Note each line of the listing that contains the string "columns", and copy it.

■ ■ ■ ■

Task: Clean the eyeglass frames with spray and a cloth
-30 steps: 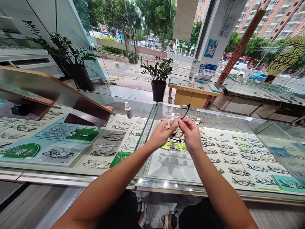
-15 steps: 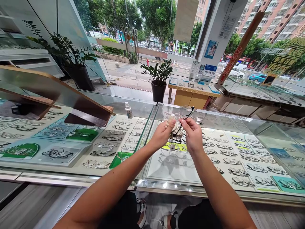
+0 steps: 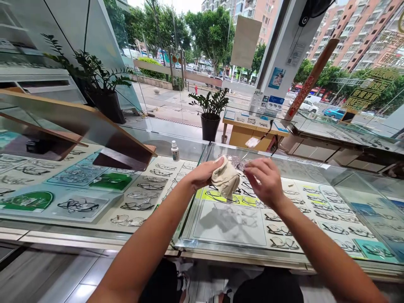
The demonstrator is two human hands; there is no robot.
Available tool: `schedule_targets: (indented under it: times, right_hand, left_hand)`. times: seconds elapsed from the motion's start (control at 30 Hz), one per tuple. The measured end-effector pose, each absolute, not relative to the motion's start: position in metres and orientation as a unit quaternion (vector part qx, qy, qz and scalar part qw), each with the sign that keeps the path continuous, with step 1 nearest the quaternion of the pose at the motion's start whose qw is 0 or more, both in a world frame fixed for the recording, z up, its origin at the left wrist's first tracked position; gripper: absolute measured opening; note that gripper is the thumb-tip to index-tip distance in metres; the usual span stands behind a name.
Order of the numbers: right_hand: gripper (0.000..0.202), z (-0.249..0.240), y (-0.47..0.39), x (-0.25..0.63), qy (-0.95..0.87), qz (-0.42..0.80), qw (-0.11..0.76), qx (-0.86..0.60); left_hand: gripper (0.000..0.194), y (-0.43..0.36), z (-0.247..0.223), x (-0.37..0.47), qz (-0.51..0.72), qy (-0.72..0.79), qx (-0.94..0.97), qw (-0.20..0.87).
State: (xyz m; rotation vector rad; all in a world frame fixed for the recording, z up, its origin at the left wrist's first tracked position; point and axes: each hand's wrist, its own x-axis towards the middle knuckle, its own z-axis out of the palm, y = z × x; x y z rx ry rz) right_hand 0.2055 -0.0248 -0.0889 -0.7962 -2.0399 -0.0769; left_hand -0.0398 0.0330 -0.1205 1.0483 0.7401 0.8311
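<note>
My left hand point(image 3: 206, 171) is closed on a crumpled cream cloth point(image 3: 226, 179), which hangs down from the fingers. Close to its right, my right hand point(image 3: 265, 179) pinches a pair of eyeglasses point(image 3: 264, 135) above the glass counter. The dark temples of these glasses point up and away, past the fingertips. A small white tag point(image 3: 251, 142) shows beside them. Fingers and blur hide part of the lenses, and I cannot tell whether the cloth touches them.
Rows of eyeglasses lie inside the glass display counter point(image 3: 227, 242) below my hands. A small white bottle point(image 3: 175, 151) stands on the glass to the left, near a tilted wooden-framed mirror or stand point(image 3: 75, 122). Beyond the counter is a potted plant point(image 3: 210, 126).
The right hand has moved slightly right and turned, and the glasses now point up and away. The cloth, bunched up before, now hangs loosely from the left hand. The camera view has shifted slightly.
</note>
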Motion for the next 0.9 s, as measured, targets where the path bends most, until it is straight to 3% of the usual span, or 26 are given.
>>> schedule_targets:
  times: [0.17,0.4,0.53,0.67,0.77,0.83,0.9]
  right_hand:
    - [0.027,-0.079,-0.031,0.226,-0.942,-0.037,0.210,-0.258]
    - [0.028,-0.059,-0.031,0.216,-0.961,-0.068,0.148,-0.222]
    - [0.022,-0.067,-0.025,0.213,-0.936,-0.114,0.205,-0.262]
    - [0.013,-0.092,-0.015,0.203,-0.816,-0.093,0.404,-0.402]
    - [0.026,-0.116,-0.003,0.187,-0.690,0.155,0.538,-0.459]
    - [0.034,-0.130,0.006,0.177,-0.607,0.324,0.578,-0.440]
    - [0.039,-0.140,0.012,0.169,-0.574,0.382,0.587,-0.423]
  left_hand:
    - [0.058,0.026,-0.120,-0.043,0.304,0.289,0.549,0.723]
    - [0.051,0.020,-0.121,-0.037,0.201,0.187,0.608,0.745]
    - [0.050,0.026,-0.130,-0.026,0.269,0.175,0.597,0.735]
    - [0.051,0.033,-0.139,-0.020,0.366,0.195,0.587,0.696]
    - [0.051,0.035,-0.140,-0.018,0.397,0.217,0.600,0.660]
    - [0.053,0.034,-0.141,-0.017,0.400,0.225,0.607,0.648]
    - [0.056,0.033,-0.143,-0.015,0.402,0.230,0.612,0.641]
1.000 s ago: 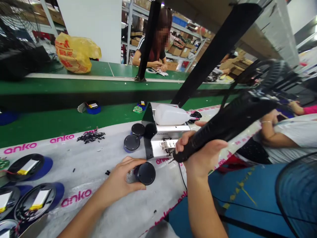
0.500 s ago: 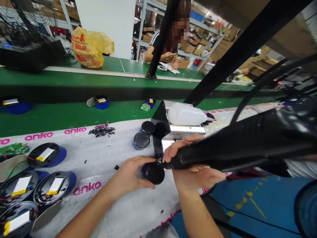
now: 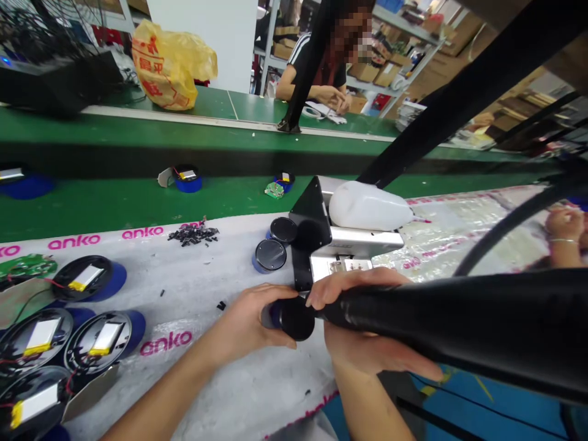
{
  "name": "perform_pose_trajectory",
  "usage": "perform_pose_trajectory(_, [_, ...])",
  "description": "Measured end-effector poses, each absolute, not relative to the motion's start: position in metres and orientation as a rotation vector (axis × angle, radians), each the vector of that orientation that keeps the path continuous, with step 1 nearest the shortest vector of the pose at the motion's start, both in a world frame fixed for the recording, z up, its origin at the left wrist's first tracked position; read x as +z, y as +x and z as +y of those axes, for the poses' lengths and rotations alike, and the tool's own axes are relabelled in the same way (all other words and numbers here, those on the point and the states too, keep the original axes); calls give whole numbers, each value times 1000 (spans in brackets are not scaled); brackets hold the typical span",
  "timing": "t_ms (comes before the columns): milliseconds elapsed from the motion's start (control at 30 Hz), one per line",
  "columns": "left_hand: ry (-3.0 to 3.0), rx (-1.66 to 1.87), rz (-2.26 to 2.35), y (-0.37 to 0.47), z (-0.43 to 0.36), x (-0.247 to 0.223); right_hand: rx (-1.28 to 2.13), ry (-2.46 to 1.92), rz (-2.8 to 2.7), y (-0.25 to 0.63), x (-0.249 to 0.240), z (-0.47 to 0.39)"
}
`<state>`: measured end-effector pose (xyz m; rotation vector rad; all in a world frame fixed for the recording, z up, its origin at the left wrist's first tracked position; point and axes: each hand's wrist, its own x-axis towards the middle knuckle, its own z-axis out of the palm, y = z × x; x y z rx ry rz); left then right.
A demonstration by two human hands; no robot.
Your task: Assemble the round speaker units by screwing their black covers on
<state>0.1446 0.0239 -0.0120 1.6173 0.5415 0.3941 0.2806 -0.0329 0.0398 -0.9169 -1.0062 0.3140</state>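
My left hand is closed around a dark blue round housing with a black disc face, tilted on its side above the sheet. The fingers of my right hand curl around the narrow end of a long black electric screwdriver. Its thick body runs toward the camera and hides the middle of that hand. My right fingertips are at the edge of the disc face; the driver's tip is hidden. Just beyond stands a silver screw feeder with a black side panel. Two blue housings with black lids sit beside it.
At the left lie several open blue housings with batteries. Small black pieces are heaped on the printed sheet. A white bottle rests on the feeder. Farther back are a yellow bag and a seated person.
The whole scene has shifted slightly as the head turned. Both hands keep hold of the housing and the screwdriver, and the driver's body is angled differently. Another person's hand shows at the right.
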Motion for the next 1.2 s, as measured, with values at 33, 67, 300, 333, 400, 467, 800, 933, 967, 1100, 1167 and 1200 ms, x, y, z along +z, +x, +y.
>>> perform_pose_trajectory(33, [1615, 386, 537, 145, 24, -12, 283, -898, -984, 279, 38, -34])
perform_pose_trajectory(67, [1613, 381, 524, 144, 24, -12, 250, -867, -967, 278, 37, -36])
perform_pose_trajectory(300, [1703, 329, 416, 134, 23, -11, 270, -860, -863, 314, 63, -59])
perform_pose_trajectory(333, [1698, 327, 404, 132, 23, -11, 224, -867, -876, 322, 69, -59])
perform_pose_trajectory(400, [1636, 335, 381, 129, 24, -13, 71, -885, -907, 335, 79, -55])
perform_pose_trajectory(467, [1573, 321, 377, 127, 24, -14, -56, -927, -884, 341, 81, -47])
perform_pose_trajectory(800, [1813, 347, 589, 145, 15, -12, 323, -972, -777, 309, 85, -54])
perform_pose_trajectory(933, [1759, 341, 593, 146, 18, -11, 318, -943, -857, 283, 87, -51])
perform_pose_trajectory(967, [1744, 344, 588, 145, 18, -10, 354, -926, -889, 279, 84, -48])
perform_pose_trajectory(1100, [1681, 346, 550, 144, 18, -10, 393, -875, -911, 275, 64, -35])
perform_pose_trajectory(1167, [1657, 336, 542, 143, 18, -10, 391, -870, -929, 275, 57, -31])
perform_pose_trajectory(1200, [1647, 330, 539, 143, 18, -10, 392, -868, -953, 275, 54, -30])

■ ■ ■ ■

● **RESULT BELOW**
  "timing": "t_ms (comes before the columns): milliseconds elapsed from the motion's start (control at 30 Hz), one per line",
  "columns": "left_hand: ry (-3.0 to 3.0), rx (-1.66 to 1.87), rz (-2.26 to 2.35), y (-0.37 to 0.47), z (-0.43 to 0.36), x (-0.247 to 0.223); right_hand: rx (-1.28 to 2.13), ry (-2.46 to 1.92), rz (-2.8 to 2.7), y (-0.25 to 0.63), x (-0.249 to 0.240), z (-0.47 to 0.39)"

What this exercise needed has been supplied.